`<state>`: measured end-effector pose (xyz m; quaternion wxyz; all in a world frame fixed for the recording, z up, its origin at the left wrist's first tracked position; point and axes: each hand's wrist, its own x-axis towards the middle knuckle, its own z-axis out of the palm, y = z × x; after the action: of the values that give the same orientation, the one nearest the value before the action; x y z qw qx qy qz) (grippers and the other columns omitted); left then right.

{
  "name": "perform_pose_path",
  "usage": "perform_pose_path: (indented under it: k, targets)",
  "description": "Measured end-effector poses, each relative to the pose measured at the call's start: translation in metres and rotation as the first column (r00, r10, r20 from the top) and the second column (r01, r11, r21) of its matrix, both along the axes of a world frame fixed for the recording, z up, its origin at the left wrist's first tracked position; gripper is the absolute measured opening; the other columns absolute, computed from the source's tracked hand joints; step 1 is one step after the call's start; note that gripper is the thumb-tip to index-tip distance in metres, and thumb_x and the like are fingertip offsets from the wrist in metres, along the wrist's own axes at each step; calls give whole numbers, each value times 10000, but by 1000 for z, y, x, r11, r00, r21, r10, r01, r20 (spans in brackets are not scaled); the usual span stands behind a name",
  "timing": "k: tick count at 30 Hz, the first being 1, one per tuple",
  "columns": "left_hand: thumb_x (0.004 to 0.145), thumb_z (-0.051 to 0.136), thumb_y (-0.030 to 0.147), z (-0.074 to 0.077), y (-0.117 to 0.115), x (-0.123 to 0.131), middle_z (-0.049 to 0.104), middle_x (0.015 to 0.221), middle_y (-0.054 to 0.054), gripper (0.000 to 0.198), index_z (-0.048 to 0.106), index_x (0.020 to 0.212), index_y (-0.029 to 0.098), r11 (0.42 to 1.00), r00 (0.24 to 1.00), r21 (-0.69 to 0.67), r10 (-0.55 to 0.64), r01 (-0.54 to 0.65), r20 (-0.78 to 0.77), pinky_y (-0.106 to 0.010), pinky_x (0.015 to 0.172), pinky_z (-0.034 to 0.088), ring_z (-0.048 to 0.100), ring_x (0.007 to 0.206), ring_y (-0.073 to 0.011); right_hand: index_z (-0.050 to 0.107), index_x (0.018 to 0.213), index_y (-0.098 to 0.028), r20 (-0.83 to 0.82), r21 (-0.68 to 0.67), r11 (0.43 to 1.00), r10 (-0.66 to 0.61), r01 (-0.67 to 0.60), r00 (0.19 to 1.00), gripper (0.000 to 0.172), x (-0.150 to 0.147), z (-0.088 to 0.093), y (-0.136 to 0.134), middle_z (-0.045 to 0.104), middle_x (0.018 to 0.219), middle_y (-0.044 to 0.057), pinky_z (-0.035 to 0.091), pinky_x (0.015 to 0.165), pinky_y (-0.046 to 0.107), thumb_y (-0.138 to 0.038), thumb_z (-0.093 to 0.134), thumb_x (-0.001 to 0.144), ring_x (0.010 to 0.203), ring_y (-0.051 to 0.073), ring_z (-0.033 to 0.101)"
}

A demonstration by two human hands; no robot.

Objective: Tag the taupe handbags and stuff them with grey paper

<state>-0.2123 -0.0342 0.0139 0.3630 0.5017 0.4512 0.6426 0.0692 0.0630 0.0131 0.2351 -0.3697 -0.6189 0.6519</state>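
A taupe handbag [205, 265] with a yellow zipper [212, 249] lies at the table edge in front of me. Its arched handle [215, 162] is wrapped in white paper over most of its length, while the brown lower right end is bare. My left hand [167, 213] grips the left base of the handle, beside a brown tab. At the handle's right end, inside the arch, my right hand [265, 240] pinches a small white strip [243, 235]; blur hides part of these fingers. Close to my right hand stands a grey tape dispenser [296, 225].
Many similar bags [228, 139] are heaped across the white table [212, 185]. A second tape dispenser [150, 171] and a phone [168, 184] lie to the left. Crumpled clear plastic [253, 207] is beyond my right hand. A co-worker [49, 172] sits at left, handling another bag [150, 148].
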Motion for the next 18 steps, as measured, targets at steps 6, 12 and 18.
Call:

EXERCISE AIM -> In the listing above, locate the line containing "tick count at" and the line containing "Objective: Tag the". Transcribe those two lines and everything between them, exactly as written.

OUTPUT BELOW ->
  "timing": "k: tick count at 30 Hz, the first being 1, one per tuple",
  "columns": "left_hand: thumb_x (0.004 to 0.145), thumb_z (-0.051 to 0.136), thumb_y (-0.030 to 0.147), z (-0.074 to 0.077), y (-0.117 to 0.115), x (-0.123 to 0.131), middle_z (-0.049 to 0.104), middle_x (0.015 to 0.221), middle_y (-0.054 to 0.054), gripper (0.000 to 0.198), index_z (-0.048 to 0.106), index_x (0.020 to 0.212), index_y (-0.029 to 0.098), r11 (0.42 to 1.00), r00 (0.24 to 1.00), r21 (-0.69 to 0.67), r10 (-0.55 to 0.64), r01 (-0.54 to 0.65), r20 (-0.78 to 0.77), pinky_y (-0.106 to 0.010), pinky_x (0.015 to 0.172), pinky_z (-0.034 to 0.088), ring_z (-0.048 to 0.100), ring_x (0.007 to 0.206), ring_y (-0.073 to 0.011); right_hand: index_z (-0.050 to 0.107), index_x (0.018 to 0.213), index_y (-0.098 to 0.028), r20 (-0.83 to 0.82), r21 (-0.68 to 0.67), r11 (0.43 to 1.00), r10 (-0.66 to 0.61), r01 (-0.67 to 0.60), r00 (0.19 to 1.00), gripper (0.000 to 0.172), x (-0.150 to 0.147), z (-0.088 to 0.093), y (-0.136 to 0.134), middle_z (-0.045 to 0.104), middle_x (0.018 to 0.219), middle_y (-0.044 to 0.057), pinky_z (-0.035 to 0.091), pinky_x (0.015 to 0.165), pinky_y (-0.046 to 0.107), thumb_y (-0.138 to 0.038), thumb_z (-0.093 to 0.134), thumb_x (-0.001 to 0.144), ring_x (0.010 to 0.203), ring_y (-0.051 to 0.073), ring_z (-0.033 to 0.101)"
}

A demonstration by two human hands; no robot.

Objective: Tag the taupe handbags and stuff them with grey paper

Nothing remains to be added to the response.